# Do tiels ever get over the obsession with jewelry?



## allons_ykaylee (Nov 12, 2013)

I have 7 piercings in my ears and one in my nose and Simon is obsessed. Do they ever get over that? Or will I always have to take my earrings out when I get home from class?


----------



## CaliTiels (Oct 18, 2012)

I don't ever wear jewelry, or had my ears pierced, but I wear 2 hair ties on each of my wrists and both have never gotten over it. I've worn that since the 1st day I got Beaker. He still loves it and I don't know of a way to break them of it


----------



## allons_ykaylee (Nov 12, 2013)

Lougirl said:


> I don't ever wear jewelry, or had my ears pierced, but I wear 2 hair ties on each of my wrists and both have never gotten over it. I've worn that since the 1st day I got Beaker. He still loves it and I don't know of a way to break them of it


Ehh I can just kinda keep him from my face haha. But ya, I had a hair tie in my hair one morning and I was doing my makeup and he was on my shoulder. I could hear him chewing but I didn't know what on. So I brushed out my hair and such and put the hair tie on my wrist, and later at work I tried to put my hair up and the tie split. He'd chewed off the plastic that held the band together. Haha silly butt!


----------



## moonchild (Jul 29, 2012)

Sorry to be the bearer of bad news, but...don't count on it. 

I removed almost all of my piercings because of the birds, and never wear jewelry around them.


----------



## goose'smom (Jan 1, 2014)

I have to take my earrings out every time!! they love sparkly stuff!


----------



## Vickitiel (Oct 10, 2012)

I have to take my necklaces off every time I have 'tiel interaction time. My earrings are always hidden behind my hair though so they don't get spotted.


----------



## karendh (Mar 25, 2013)

All my guest know not to wear earrings when they visit because Birdie will make a beeline for them if they forget. She has NEVER grown out of going for jewellery.


----------



## john9 (Nov 4, 2013)

One of my Flock is obsessed with my Wedding ring, can`t take that of, so I just have to suffer the Pain lol.


----------



## allons_ykaylee (Nov 12, 2013)

Simon is currently sitting up against my left cheek, right next to my nose ring, and he hasn't really tried for it. Guess he just has to be in the mood hahaa


----------



## LaurulCat (Jan 4, 2014)

I am allergic to metals and can only wear sterling silver for more than a few hours with out developing a rash. I do have pierced ears and I do wear silver ear rings, but without jewels or stones in them that the tiels or other birds could pry out of the settings. I have trained my birds to not remove my ear rings or the backs of them which hold them on. It takes a huge amount of training and you also have to reinforce the training if one forgets. But it can be done.
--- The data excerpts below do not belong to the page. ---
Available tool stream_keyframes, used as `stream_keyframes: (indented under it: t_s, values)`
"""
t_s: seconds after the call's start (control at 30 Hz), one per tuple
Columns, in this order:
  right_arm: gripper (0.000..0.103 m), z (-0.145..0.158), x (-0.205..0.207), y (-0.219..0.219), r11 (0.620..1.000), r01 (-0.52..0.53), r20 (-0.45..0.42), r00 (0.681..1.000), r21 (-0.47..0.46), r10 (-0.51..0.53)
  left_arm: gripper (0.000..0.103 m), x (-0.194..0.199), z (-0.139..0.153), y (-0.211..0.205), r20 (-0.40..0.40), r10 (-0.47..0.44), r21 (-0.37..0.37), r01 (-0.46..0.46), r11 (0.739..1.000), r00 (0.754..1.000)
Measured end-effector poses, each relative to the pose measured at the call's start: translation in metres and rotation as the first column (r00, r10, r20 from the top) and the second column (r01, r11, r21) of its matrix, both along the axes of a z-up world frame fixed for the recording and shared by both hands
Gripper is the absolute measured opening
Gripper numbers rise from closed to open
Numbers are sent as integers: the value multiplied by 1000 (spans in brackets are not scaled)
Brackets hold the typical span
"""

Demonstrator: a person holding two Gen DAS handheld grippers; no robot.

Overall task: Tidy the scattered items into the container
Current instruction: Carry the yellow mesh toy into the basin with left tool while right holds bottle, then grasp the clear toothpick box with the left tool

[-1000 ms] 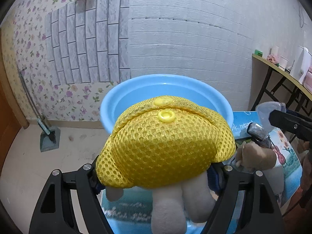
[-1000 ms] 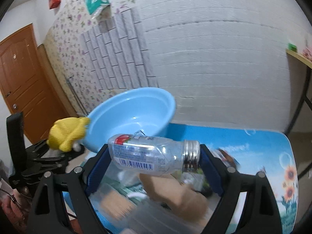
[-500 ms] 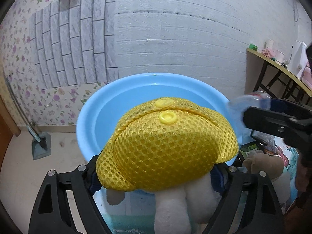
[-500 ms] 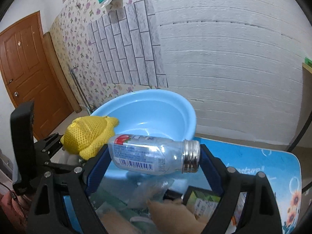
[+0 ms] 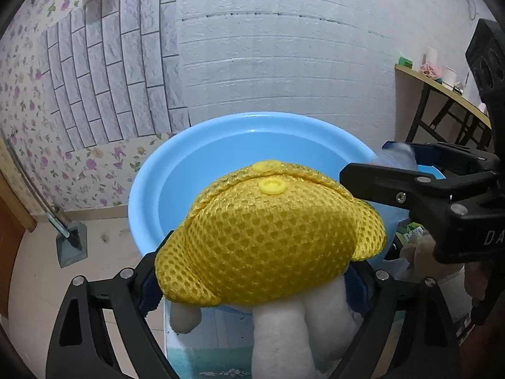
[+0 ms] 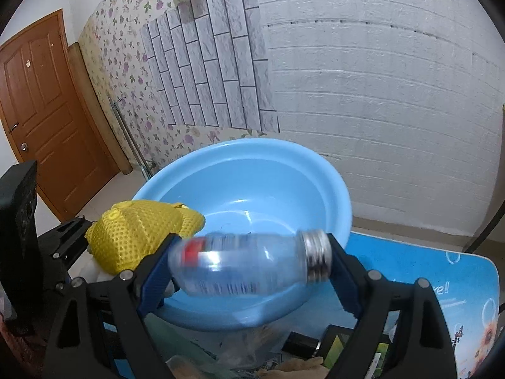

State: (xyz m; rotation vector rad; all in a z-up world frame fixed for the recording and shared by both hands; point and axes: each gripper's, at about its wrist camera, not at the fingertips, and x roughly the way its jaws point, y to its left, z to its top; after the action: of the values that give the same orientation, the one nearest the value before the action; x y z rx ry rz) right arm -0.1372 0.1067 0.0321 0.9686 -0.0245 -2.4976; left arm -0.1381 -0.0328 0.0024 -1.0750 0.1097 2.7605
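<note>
A blue printed table cover is seen under the clutter nearest the right wrist camera, with small packets at 6 o'clock. A white brick-patterned wall stands beyond, floral wallpaper is seen at 10 o'clock, and a brown door at 9 o'clock.

A clear bottle with a metal cap is clamped lengthwise in the right gripper, cap at 3 o'clock, its image blurred. A plush toy in a yellow mesh hat lies between the fingers of the left gripper; its jaws have just been opening, and whether the pads press the toy cannot be told. Both grippers are pitched downward over the near rim of the blue basin, side by side, the left at 9 o'clock of the right.
</note>
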Motion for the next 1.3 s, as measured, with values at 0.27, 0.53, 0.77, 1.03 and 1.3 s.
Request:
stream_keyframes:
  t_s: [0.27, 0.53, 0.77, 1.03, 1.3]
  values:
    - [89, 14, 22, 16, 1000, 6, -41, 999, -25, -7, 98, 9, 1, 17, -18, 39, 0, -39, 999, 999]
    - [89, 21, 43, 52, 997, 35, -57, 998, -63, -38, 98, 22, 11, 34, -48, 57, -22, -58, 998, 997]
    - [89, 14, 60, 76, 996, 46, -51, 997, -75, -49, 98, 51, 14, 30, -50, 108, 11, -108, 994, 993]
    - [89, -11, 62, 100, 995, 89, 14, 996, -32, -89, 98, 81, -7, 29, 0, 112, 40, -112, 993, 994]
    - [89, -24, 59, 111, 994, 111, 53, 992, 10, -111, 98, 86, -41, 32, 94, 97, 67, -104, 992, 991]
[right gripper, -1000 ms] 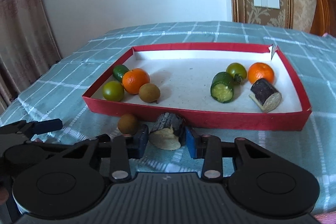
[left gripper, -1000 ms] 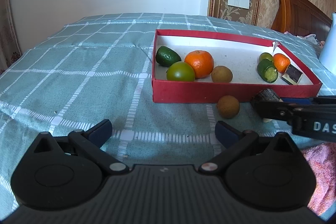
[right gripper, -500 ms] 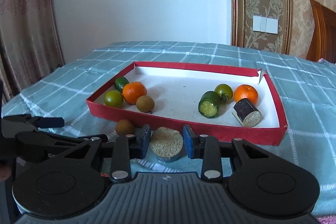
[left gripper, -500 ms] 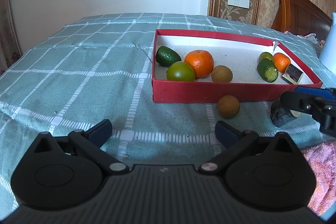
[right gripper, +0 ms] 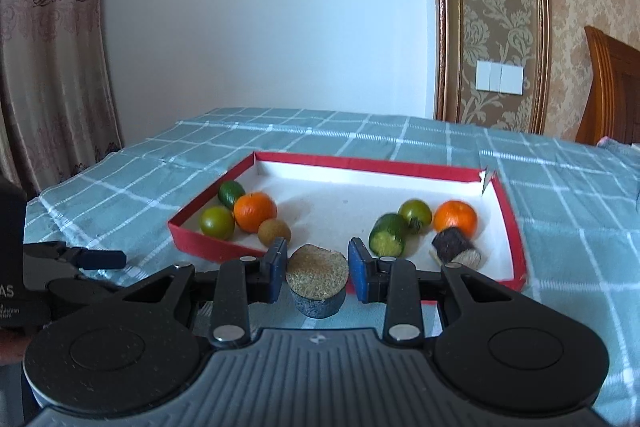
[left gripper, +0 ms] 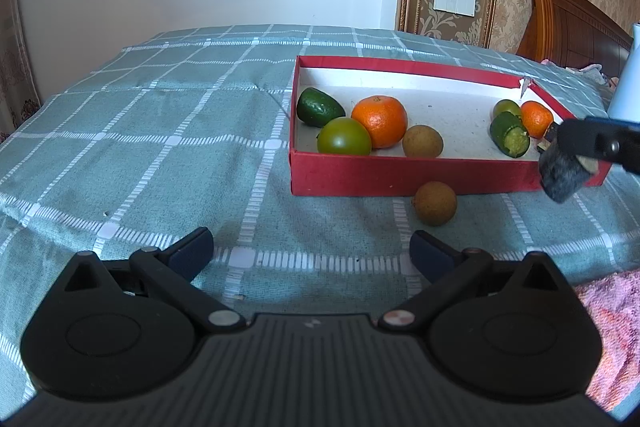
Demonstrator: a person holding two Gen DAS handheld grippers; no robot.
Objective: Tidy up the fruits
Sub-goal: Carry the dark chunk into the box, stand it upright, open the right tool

I also wear a lot of rings, also without jewels or inserts that the birds may remove; their beaks are very strong and I had one of my first birds swallow a rather expensive emerald out of my birthstone ring. So I never wear any jewels around them. I allow them to play with my rings; twirl them around in circles on my fingers, trace the designs with their tongues, etc. It also keeps them distracted from the ear rings.

Also, never wear fine chains for them to chew or break, because they will.


----------